- [Required work] Using the records below, copy every line that holds the string "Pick".

(Beginning of Data listing)

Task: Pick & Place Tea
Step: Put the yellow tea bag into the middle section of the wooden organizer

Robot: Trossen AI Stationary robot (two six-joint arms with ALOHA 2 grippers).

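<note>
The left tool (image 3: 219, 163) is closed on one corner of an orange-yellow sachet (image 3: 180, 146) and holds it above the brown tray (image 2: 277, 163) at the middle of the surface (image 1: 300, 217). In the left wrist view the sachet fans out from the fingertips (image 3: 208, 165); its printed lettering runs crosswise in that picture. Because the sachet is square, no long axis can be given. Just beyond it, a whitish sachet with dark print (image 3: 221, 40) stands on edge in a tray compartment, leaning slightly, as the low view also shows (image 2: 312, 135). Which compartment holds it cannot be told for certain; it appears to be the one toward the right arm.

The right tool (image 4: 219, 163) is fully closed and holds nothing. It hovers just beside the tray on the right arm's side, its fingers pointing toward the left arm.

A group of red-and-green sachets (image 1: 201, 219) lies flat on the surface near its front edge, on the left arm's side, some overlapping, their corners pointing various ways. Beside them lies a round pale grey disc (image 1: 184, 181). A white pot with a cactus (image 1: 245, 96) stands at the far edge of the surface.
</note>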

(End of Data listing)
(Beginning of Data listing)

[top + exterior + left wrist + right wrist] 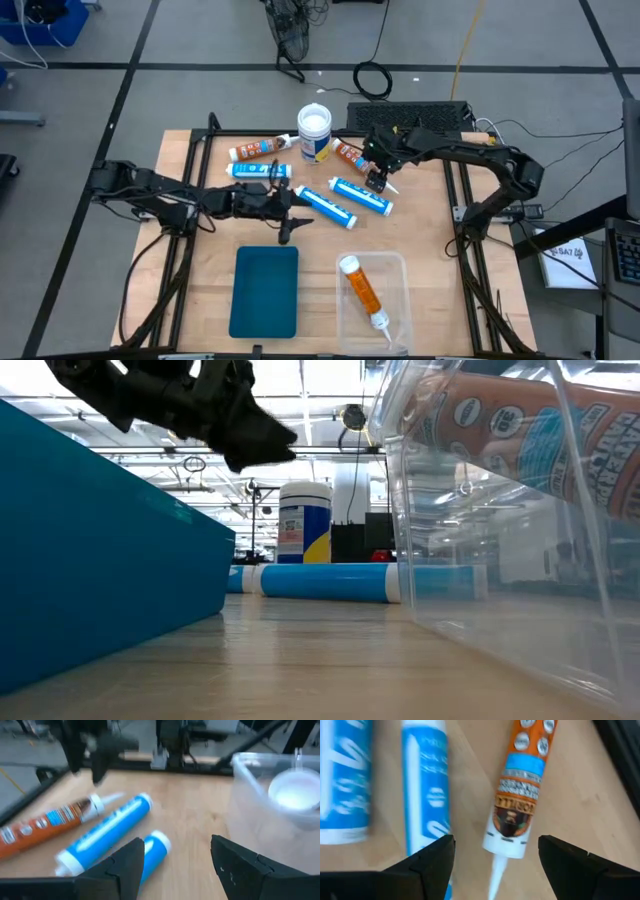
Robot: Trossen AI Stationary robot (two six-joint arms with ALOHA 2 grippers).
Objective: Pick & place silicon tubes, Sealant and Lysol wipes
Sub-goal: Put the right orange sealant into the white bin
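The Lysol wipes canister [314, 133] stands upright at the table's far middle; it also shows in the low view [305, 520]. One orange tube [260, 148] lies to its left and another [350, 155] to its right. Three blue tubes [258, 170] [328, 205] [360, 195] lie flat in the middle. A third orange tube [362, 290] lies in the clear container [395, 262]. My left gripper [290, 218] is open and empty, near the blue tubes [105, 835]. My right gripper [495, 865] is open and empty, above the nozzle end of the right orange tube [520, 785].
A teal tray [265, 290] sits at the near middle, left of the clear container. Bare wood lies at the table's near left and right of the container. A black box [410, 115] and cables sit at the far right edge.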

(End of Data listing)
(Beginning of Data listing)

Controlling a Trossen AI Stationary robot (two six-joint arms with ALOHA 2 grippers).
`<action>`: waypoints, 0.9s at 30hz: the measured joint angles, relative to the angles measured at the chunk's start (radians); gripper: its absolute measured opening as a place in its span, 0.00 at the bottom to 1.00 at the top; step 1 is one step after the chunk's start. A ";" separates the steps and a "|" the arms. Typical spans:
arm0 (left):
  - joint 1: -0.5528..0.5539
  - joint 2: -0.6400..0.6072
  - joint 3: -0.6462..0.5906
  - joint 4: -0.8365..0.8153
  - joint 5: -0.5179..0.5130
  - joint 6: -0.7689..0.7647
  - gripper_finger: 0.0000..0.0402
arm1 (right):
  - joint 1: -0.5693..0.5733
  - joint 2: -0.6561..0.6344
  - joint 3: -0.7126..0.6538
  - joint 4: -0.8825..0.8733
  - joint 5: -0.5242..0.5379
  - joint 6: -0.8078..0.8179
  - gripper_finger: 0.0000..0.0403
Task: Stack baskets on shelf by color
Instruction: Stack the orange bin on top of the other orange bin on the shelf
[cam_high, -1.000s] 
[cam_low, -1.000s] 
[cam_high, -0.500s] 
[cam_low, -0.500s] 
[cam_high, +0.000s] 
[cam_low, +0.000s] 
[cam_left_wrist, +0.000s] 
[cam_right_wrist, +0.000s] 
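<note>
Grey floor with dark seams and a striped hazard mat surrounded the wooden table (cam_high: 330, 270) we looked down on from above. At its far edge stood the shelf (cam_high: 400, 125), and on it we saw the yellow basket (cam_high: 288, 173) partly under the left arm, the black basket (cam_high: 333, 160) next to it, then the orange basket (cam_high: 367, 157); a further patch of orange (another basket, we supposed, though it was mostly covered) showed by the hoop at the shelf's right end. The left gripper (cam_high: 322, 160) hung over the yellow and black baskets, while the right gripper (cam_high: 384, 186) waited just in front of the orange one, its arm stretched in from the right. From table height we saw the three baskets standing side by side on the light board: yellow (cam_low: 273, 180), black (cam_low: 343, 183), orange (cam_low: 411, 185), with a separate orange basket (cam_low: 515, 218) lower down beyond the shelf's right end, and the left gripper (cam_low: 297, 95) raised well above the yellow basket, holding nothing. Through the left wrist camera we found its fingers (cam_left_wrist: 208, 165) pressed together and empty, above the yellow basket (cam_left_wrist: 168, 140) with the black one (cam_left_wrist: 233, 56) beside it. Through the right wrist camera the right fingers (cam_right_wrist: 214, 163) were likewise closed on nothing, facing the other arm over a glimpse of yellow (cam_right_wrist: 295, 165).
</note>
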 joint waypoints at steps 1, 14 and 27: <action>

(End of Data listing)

- [Answer space]
Task: Pick & Place Tea
Objective: Pick & place silicon tubes, Sealant and Lysol wipes

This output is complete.